Te despiertas en un día normal, preparas un café, enciendes la televisión para ver el noticiero matutino y te das cuenta de que algo impactante ha sucedido en el mundo; ves a la gente correr desesperadamente, mientras anuncian el brote de un nuevo virus mortal que de la noche a la mañana apareció de forma misteriosa.
Han pasado ya tres años desde que se desató la pandemia; era increíble ver en los videos a los encargados de la salud fumigando a las personas como ganado. Fue entonces que empezó un tiempo de incertidumbre para todos, mientras el caos se apoderaba de las mentes y corazones vulnerables, donde no quedaba libre ni el rico ni el pobre, ni el malo ni el bueno, ni el niño ni el anciano…, parecía que una nube negra estaba cubriendo la tierra, y había venido para quedarse.
La ansiedad y la desesperación nos invadían por completo, esperando que llegara un nuevo amanecer donde el sol naciera y nos despertáramos en contraste con aquel día, recibiendo la noticia que ya todo había desaparecido y que solo había sido una pesadilla. Sin embargo, el virus se esparció tan rápido como una maldita plaga que condenaba a los mortales a vivir bajo su sombra.
Se terminaron los abrazos y las convivencias familiares, los amigos se distanciaron y solo se volvieron reuniones virtuales, que, con el tiempo, ya nadie quería contacto físico con los demás; no hubo hogar donde no cayera un enfermo, mientras el mundo, lloraba a sus muertos.
Entonces, salió la vacuna que contrarrestaría el virus y empezó el debate entre inyectarse o no, en donde a muchos se les hacia desconfiable algo que haya salido en tan poco tiempo, pensando que, si se habían salvado del virus, morirían a través de la inyección.
Los jóvenes no entendían el sistema virtual de la enseñanza, muchos abandonaron sus estudios, los niños estaban estresados de estar encerrados en casa, y la mayoría tenía miedo de respirar hasta el aíre fresco de la playa porque se decía que el virus estaba también en el viento.
En fin, fueron muchos mitos como muchas realidades que a tantas personas los llevó a perder su trabajo, cerrar sus negocios, o caer en bancarrota; al día de hoy, se lucha por establecer el orden, parece que navegamos en aguas profundas y agitadas, empujados por los vientos violentos de las secuelas dejadas en estos años, tratando de encontrar una brújula que nos pueda guiar al puerto del reposo.

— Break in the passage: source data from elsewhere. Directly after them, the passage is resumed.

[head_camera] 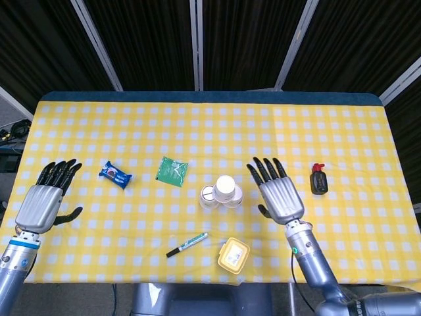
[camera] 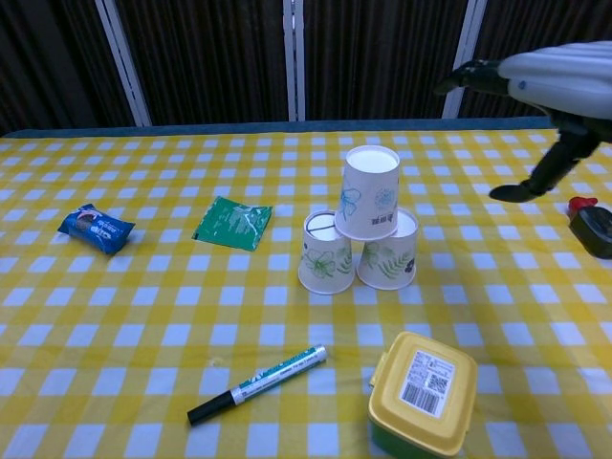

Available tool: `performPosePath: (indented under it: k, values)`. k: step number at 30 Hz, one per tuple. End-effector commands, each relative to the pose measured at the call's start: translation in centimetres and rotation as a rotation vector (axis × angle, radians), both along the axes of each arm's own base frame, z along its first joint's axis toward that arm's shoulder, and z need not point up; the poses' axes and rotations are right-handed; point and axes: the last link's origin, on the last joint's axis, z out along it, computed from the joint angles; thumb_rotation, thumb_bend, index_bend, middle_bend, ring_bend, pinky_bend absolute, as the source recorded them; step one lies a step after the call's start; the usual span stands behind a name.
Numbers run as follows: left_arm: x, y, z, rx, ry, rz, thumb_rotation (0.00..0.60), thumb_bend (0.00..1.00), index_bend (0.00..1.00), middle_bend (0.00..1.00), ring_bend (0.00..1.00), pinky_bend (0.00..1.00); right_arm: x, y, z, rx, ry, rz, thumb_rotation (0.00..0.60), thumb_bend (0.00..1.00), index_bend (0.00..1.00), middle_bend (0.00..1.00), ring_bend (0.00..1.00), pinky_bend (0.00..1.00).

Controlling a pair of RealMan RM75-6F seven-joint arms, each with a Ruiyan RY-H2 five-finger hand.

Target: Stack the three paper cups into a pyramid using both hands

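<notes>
Three white paper cups with green and blue leaf prints stand upside down as a pyramid at the table's middle. The top cup (camera: 369, 191) (head_camera: 225, 187) rests on the left base cup (camera: 325, 252) (head_camera: 208, 195) and the right base cup (camera: 390, 251). My right hand (head_camera: 279, 195) (camera: 545, 86) hovers to the right of the stack, fingers spread, holding nothing and clear of the cups. At the table's left edge, far from the cups, my left hand (head_camera: 46, 199) is open and empty; only the head view shows it.
A black and white marker (camera: 256, 383) and a yellow lidded box (camera: 422, 391) lie near the front edge. A green packet (camera: 232, 223) and a blue snack pack (camera: 96, 228) lie left of the cups. A small dark bottle (head_camera: 318, 179) lies at the right.
</notes>
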Motion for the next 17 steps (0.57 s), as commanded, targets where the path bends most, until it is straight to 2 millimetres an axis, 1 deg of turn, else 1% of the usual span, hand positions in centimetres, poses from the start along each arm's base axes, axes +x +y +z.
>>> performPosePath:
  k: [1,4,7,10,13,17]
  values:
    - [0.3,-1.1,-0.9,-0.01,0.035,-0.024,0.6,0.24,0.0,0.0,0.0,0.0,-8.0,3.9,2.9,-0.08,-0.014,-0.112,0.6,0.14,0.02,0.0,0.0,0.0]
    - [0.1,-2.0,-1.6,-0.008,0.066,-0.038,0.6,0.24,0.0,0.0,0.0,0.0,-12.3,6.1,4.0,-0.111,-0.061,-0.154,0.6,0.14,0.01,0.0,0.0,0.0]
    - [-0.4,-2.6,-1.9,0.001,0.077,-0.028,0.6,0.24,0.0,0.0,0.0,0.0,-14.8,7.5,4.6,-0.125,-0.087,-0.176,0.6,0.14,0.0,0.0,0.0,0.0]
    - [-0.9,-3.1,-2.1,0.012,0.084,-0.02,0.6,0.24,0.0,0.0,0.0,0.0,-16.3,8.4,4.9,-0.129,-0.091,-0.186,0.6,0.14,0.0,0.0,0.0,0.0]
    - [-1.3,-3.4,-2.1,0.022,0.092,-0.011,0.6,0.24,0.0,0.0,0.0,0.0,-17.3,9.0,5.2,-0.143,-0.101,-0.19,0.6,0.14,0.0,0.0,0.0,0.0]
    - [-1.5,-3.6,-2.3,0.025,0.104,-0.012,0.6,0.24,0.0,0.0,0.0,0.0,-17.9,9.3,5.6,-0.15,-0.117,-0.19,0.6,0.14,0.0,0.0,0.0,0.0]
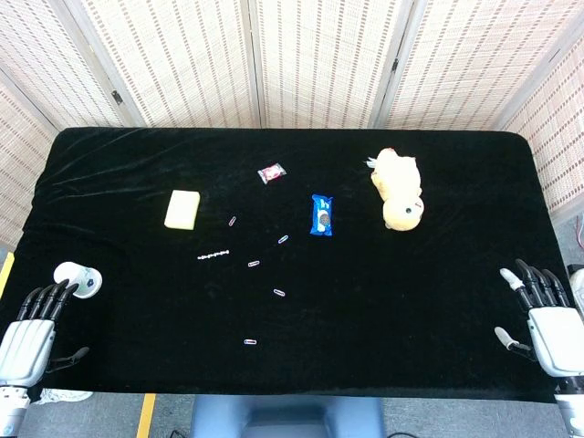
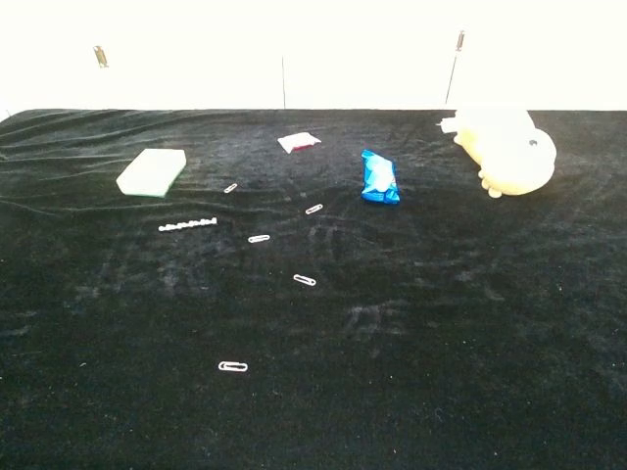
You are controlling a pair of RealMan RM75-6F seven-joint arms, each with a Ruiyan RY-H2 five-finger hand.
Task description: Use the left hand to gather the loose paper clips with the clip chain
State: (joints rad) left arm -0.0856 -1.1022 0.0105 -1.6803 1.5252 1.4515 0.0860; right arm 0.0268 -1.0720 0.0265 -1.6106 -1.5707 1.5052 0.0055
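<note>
Both hands sit at the near edge of the black table (image 1: 365, 301), holding nothing: the left hand (image 1: 27, 338) at its left corner, fingers straight and slightly apart beside a white cup (image 1: 77, 278), the right hand (image 1: 546, 319) at the right corner, fingers spread. The clip chain (image 1: 213, 255) lies just below a yellow sponge (image 1: 182, 209). Loose paper clips (image 1: 279, 292) are scattered to its right and nearer, well apart. Further back lie a blue packet (image 1: 321, 215), a small red-and-white wrapper (image 1: 271, 173) and a yellow plush toy (image 1: 400, 189).
</note>
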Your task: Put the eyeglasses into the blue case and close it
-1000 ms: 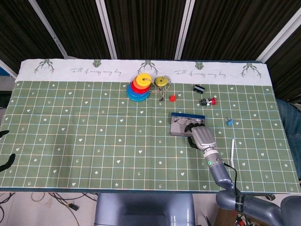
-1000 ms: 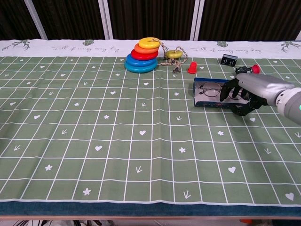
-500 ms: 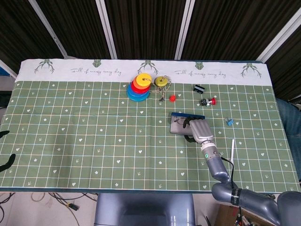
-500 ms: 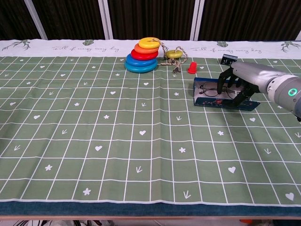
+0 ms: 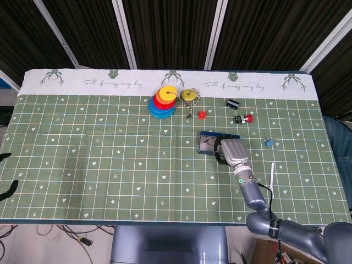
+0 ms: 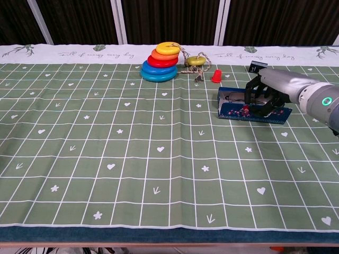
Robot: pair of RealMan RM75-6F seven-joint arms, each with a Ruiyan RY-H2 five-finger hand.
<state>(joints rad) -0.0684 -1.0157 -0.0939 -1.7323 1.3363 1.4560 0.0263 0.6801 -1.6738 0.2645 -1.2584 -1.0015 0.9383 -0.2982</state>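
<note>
**Lid coming down on the glasses case**

The right hand (image 6: 267,91) arches over the blue case (image 6: 253,111), its fingers (image 6: 253,94) curled down onto the far side of the case, and they appear to press on the lid rather than clamp anything; whether they actually grip its edge cannot be told. The eyeglasses (image 6: 231,97) lie inside the case, just left of the fingers, with only part of the frame showing in the chest view. From the head view the right hand (image 5: 233,152) covers most of the case (image 5: 209,142).

In my judgement the glasses are already in and the closing step is in hand. The next move calls for pushing the lid fully down and flat, keeping the frame clear of the rim so nothing is pinched, then lifting the fingers away.

The left hand shows in neither view.

Counted on the table (image 6: 132,174): one case, one pair of eyeglasses, one stack of coloured rings (image 6: 160,62) well to the left beyond the fingers, and one small red cone (image 6: 215,76) just behind the case.
</note>
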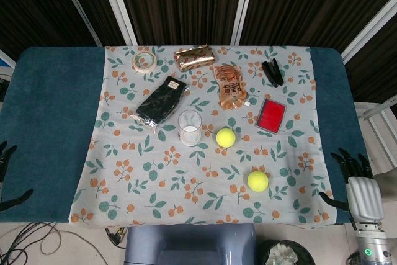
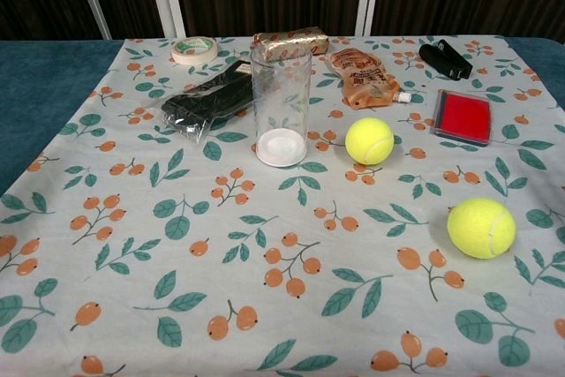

Los precios se han disparado por los cielos y tan solo escucho esas exclamaciones temerosas en repetidas ocasiones: “¡Viene una recesión!” La preocupación invade los hogares aun más que la pandemia, la ansiedad y el estrés ha llevado a muchos a caer en depresión severa. Todo se pone cada vez más caro y los sueldos no aumentan, y si eso fuera poco, el desempleo sigue creciendo.
Hemos pasado unos años caóticos, viviendo bajo las secuelas del ayer, sintiendo que la frialdad se apodera en muchos corazones, lamentándose de lo que no han podido hacer. Parece que la empatía se ha perdido y el egoísmo aumenta más que la pandemia, dejando desastres a su paso.
Es tiempo de dar un vistazo más allá de nuestros orígenes, escudriñar lo más profundo de nuestros corazones, cambiar la mente y la forma de vivir, y proyectarnos hacia el futuro, que, aunque incierto, pero hay declarar victoria desde ya; nunca olvidemos que nuestra forma de pensar determina nuestros caminos.
Los grandes guerreros no han sido elegidos, tampoco han nacido desde la cobardía; no es que no han tenido miedo, pero han sido personas determinadas, que, a pesar de sus temores, han seguido adelante y han luchado hasta obtener la victoria.
Hay que tener presente que no nos determina esta dura temporada que hemos vivido, aun si las puertas en el presente parecen cerradas, que por más que se tocan, no se abren. Nada de eso tiene más poder que el que nosotros le demos. Hay que cambiar los pensamientos negativos y afirmar cada uno de nuestros pasos, permitir que la Luz de un nuevo día ilumine nuestros pensamientos, sacar lo mejor de cada momento vivido, por difíciles que estos parezcan.
Cada situación es mejor verla de forma positiva, aun nuestros propios errores que nos hacen madurar y ser mejores. Debemos ser persistentes y retornar lo que hemos dejado inconcluso, tomar con firmeza la espada de la perseverancia, teniendo nuestras convicciones claras de quienes somos y hacia donde vamos.
Hay que colocar un ladrillo a la vez y seguir construyendo la torre del éxito; ni nuestra vida personal ni nuestra familia se derrumbará si nunca dejamos de construir. Hay que sacar fuerzas de lo profundo de nuestro ser, que al final del camino, llegaremos a la meta y forjaremos grandes torres, donde sostendremos el estandarte de la victoria.